Besides the size of the school, the school styles are not alike at all. The schools in China are very competitive because we have so many students but limited resources and opportunities. Students work very hard to improve their academic levels and various kinds of abilities. Although the school life is stressful, I am grateful to it because it has motivated me to achieve a higher standard, making me a better person. Schools here are more relaxing, and students spend more time on sports and hobbies. I have had many first-time experiences since I came here. I played soccer after school for two months. I had never played soccer before because in China it is more like a guys’ sport. I had a wonderful time at the homecoming dance of Tyburn in October. Since School dances are not a part of our culture, it’s not common in China. In China, school activities are mostly in the form of competitions such as a talent competition, encouraging students to thoroughly develop their abilities. But school activities here, like a movie night or a coffeehouse, are more related to having fun and hanging out with friends. It is interesting that school activities in China put achievement in the first place while school activities here consider fun very important for school life. 
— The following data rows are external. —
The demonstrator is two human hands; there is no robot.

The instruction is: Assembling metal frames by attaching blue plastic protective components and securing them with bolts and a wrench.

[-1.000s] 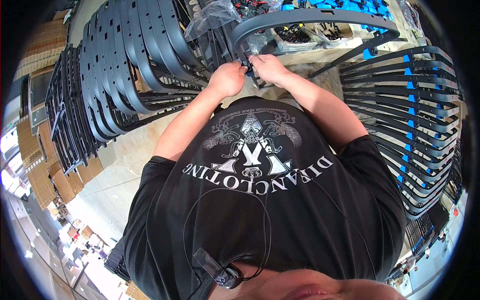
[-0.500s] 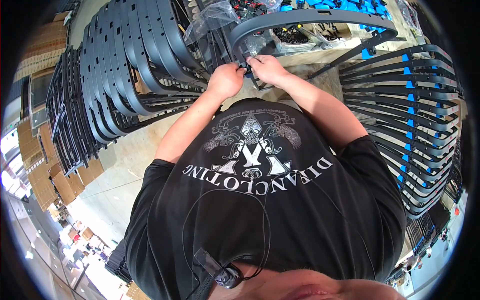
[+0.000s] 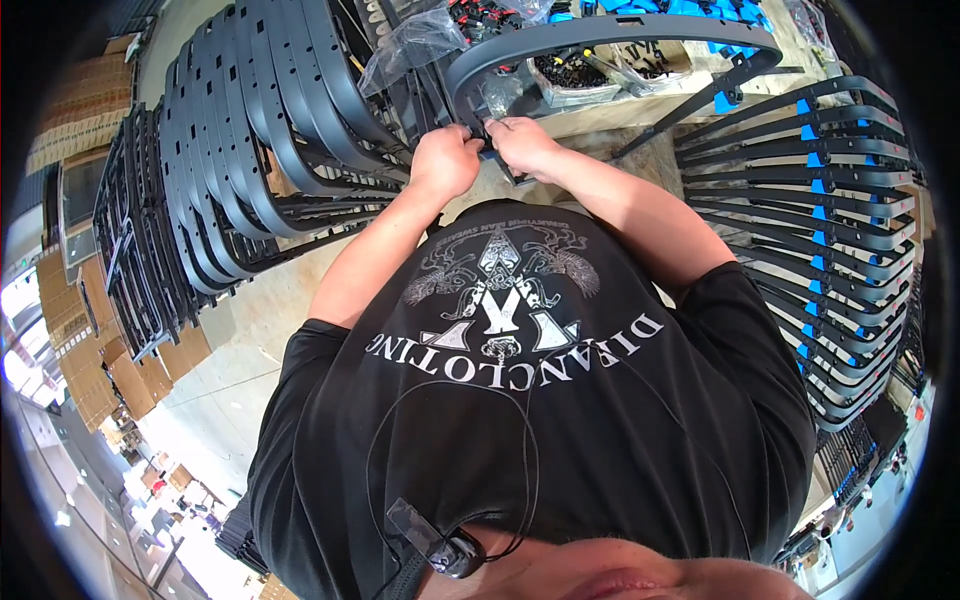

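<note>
A large dark grey curved frame (image 3: pixel 610 32) arches in front of me, with its left bend coming down to my hands. My left hand (image 3: pixel 446 162) is closed at the lower left end of this frame; its fingertips are bunched, and what they pinch is hidden. Right beside it, my right hand (image 3: pixel 522 148) has thumb and fingers closed on the same end of the frame. A blue clip (image 3: pixel 726 100) is on the frame's right-hand part.
Stacked dark grey curved frames (image 3: pixel 285 100) stand close on my left. On my right, more frames (image 3: pixel 810 230) with blue clips are racked. The bench beyond holds boxes of small dark parts (image 3: pixel 570 75), red and black pieces (image 3: pixel 485 18), blue parts (image 3: pixel 700 10) and clear plastic bags (image 3: pixel 415 50).
The curved frame and both hands appear slightly farther left, partly with a small shift of the whole view. Both hands stay closed at the frame's lower left end.
</note>
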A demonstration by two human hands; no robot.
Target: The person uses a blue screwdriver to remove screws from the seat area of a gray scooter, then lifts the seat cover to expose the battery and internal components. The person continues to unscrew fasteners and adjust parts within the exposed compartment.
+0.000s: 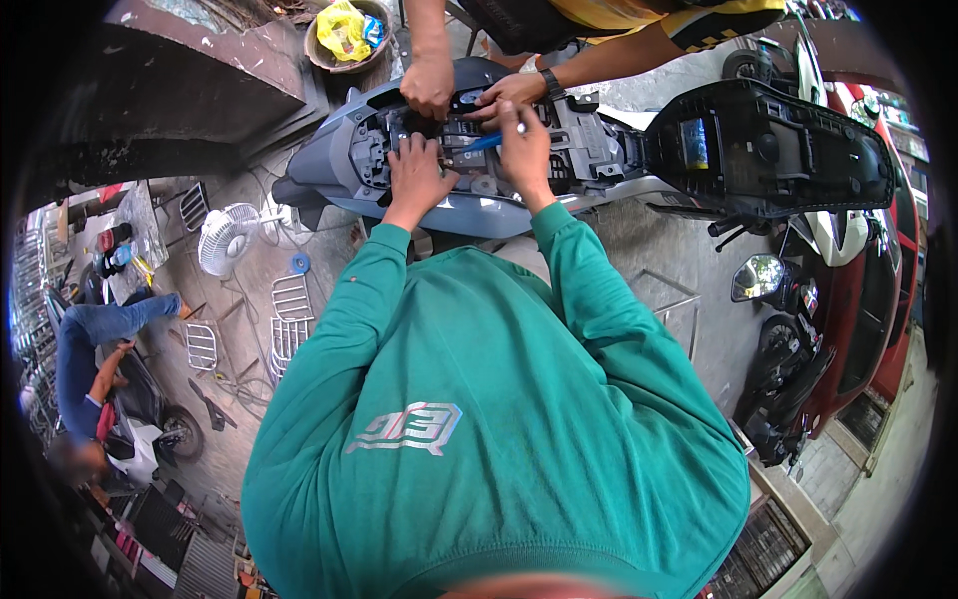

It has been my dream to study abroad since I was a little girl. I long to see a vaster world, which broadens my mind. Our human nature, laziness, always holds us back from jumping out of the old social circle. I feel lucky to be an exchange student, living in a new environment. Every day to me is “international,” because there are four other exchange students in my school, two from Mexico, one from Brazil and one from Germany. I learn a lot from encountering different people. The “culture shock” not only leads me to be more open minded but also teaches me to value the world in a different way.   

 

 Vicky Yang is a student from Guangzhou, China, who is presently studying at Tyburn Academy in Auburn.